__Your instructions__. Print the lines below from the line with "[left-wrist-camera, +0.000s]" to the line with "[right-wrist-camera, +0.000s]" exactly, keeping both ends, and print no pictures.

[Start of Attachment]

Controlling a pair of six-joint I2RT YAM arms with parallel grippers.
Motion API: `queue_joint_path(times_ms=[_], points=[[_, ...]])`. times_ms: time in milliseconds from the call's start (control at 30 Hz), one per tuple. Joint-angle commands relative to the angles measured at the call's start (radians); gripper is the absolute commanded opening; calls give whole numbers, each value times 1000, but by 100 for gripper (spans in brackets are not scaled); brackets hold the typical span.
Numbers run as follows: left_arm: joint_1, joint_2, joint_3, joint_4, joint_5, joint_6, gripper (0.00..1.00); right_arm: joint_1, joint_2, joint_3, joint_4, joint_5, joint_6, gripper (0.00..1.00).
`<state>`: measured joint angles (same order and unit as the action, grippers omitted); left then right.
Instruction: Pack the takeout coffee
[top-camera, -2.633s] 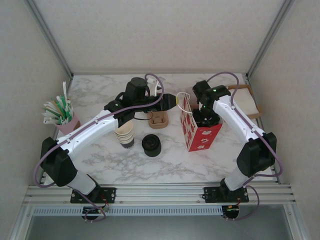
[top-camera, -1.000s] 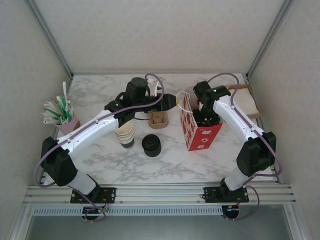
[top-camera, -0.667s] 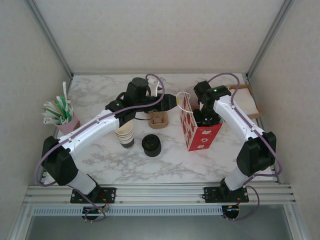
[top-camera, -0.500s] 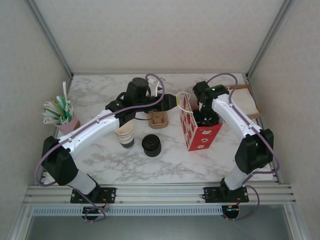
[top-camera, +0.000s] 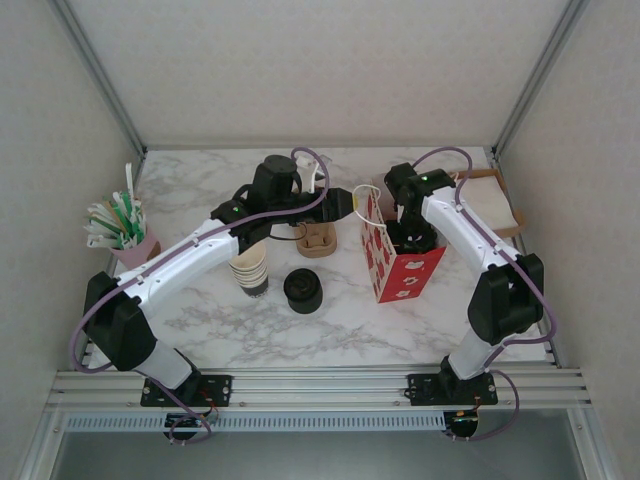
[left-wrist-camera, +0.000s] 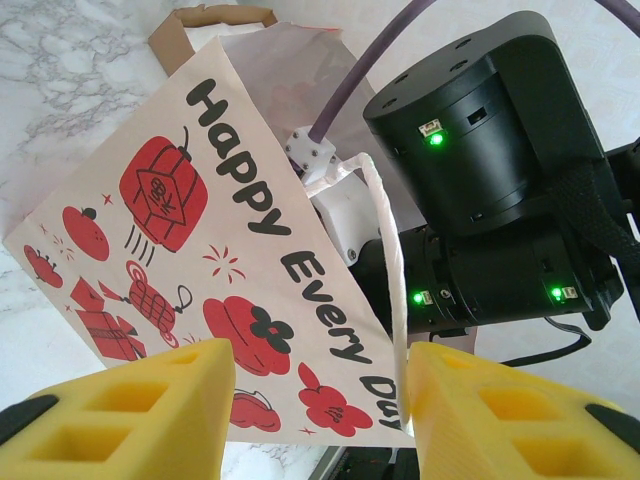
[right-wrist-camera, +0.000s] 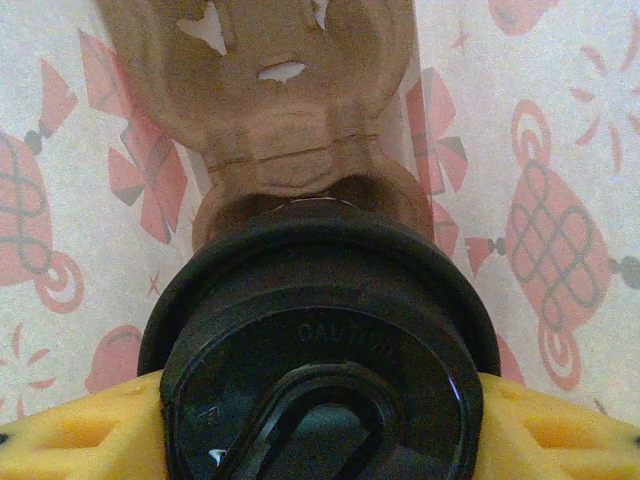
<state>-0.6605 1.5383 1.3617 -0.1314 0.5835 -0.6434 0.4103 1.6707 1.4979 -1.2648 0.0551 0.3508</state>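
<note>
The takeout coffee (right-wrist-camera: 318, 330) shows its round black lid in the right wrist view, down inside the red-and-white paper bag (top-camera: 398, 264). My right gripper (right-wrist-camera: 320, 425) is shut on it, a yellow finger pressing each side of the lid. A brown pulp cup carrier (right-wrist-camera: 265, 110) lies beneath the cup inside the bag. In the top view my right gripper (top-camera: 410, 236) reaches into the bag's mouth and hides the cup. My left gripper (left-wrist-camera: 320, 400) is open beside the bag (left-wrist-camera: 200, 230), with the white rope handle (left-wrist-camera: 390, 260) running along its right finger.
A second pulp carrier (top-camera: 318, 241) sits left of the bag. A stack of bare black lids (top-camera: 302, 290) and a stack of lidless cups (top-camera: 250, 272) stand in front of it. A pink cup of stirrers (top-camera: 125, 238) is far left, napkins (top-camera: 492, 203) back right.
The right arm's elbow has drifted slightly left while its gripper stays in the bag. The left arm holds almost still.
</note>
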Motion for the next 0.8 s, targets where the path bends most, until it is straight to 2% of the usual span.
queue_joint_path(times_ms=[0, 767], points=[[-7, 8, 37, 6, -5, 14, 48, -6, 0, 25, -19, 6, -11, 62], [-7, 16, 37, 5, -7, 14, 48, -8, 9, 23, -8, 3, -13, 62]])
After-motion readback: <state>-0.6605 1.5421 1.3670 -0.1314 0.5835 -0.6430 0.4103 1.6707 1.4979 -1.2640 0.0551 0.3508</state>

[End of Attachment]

__Expected output__.
[left-wrist-camera, +0.000s] 
[right-wrist-camera, +0.000s] 

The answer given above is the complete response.